*Data:*
^^^^^^^^^^^^^^^^

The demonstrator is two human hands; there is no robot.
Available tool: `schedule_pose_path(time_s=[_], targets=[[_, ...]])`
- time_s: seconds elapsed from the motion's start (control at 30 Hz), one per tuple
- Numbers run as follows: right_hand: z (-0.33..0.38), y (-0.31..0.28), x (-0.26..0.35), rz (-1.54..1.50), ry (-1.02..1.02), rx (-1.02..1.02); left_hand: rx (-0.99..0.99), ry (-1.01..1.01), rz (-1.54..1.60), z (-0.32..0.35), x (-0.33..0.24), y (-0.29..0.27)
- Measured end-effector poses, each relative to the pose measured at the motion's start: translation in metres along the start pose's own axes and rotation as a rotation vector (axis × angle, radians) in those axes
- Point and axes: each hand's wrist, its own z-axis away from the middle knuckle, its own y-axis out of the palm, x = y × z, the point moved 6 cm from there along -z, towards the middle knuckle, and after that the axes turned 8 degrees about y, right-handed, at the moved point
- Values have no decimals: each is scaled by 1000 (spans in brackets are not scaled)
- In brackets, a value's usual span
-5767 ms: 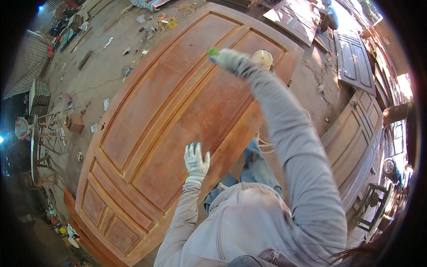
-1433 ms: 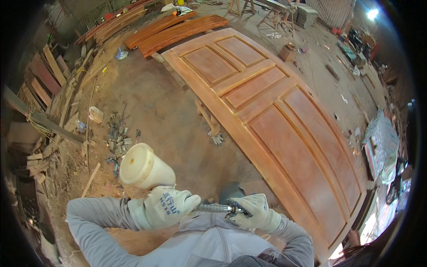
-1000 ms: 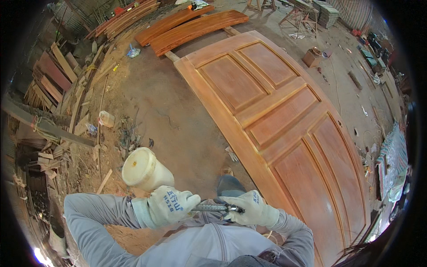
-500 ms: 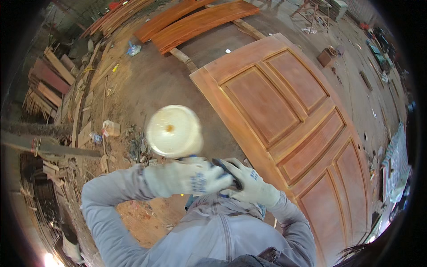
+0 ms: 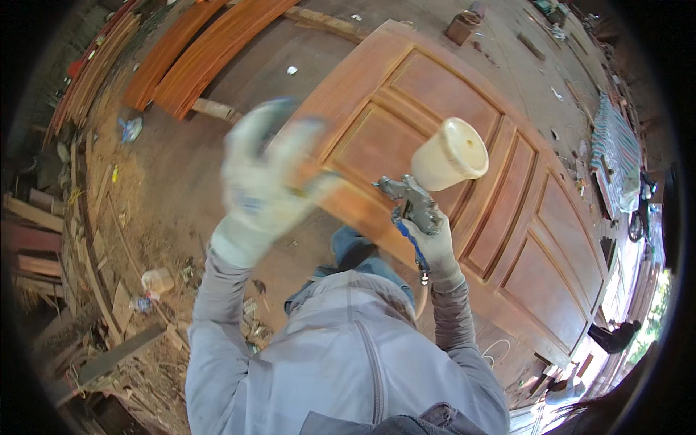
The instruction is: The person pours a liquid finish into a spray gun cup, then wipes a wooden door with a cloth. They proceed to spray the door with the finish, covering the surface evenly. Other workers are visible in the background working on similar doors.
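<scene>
Both arms rise from the lower edge in grey sleeves, elbows bent, both hands gloved. The left hand is lifted high and blurred, fingers spread and loosely curled, gripping nothing, its wrist above the left shoulder. The right hand sits lower and to the right of it, well apart, fist closed around a spray gun, forearm nearly upright.

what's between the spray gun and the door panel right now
Nothing visible. The spray gun, gripped in the right hand, hangs over the wooden door; the left hand is raised off to the side, empty.
</scene>
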Motion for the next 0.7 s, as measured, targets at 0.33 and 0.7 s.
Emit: schedule_pose_path(time_s=[0.33, 0.7], targets=[[-157, -104, 82, 56, -254, -536, 84, -1173, 498, 214, 160, 205], [-215, -1, 74, 37, -68, -485, 1127, -864, 1706, -105, 141, 397]])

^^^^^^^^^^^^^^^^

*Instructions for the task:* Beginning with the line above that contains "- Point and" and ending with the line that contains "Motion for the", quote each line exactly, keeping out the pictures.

*Problem solution:*
- Point and axes: each hand's wrist, its own z-axis away from the middle knuckle, its own y-axis out of the palm, x = y × z, the point moved 6 cm from there along -z, towards the middle knuckle, and after that the axes turned 8 degrees about y, right-handed, at the moved point
- Values have no decimals: each is scaled by 1000 (spans in brackets are not scaled)
- In brackets, a value's usual span
-5767 ms: 
-1433 ms: 
-1000 ms: 
-500 ms: 
+0 ms: 
The instruction is: The person pours a liquid finish into a spray gun cup, then wipes a wooden door with a cloth. They proceed to spray the door with the finish, covering the surface evenly. Other workers are visible in the background working on similar doors.
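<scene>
Both arms rise from the lower edge in grey sleeves, elbows bent, both hands gloved. The left hand is lifted high and blurred, fingers spread and loosely curled, gripping nothing, its wrist above the left shoulder. The right hand sits lower and to the right of it, well apart, fist closed around a spray gun, forearm nearly upright.

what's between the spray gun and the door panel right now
Nothing visible. The spray gun, gripped in the right hand, hangs over the wooden door; the left hand is raised off to the side, empty.
</scene>
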Motion for the next 0.7 s, as measured, targets at 0.33 and 0.7 s.

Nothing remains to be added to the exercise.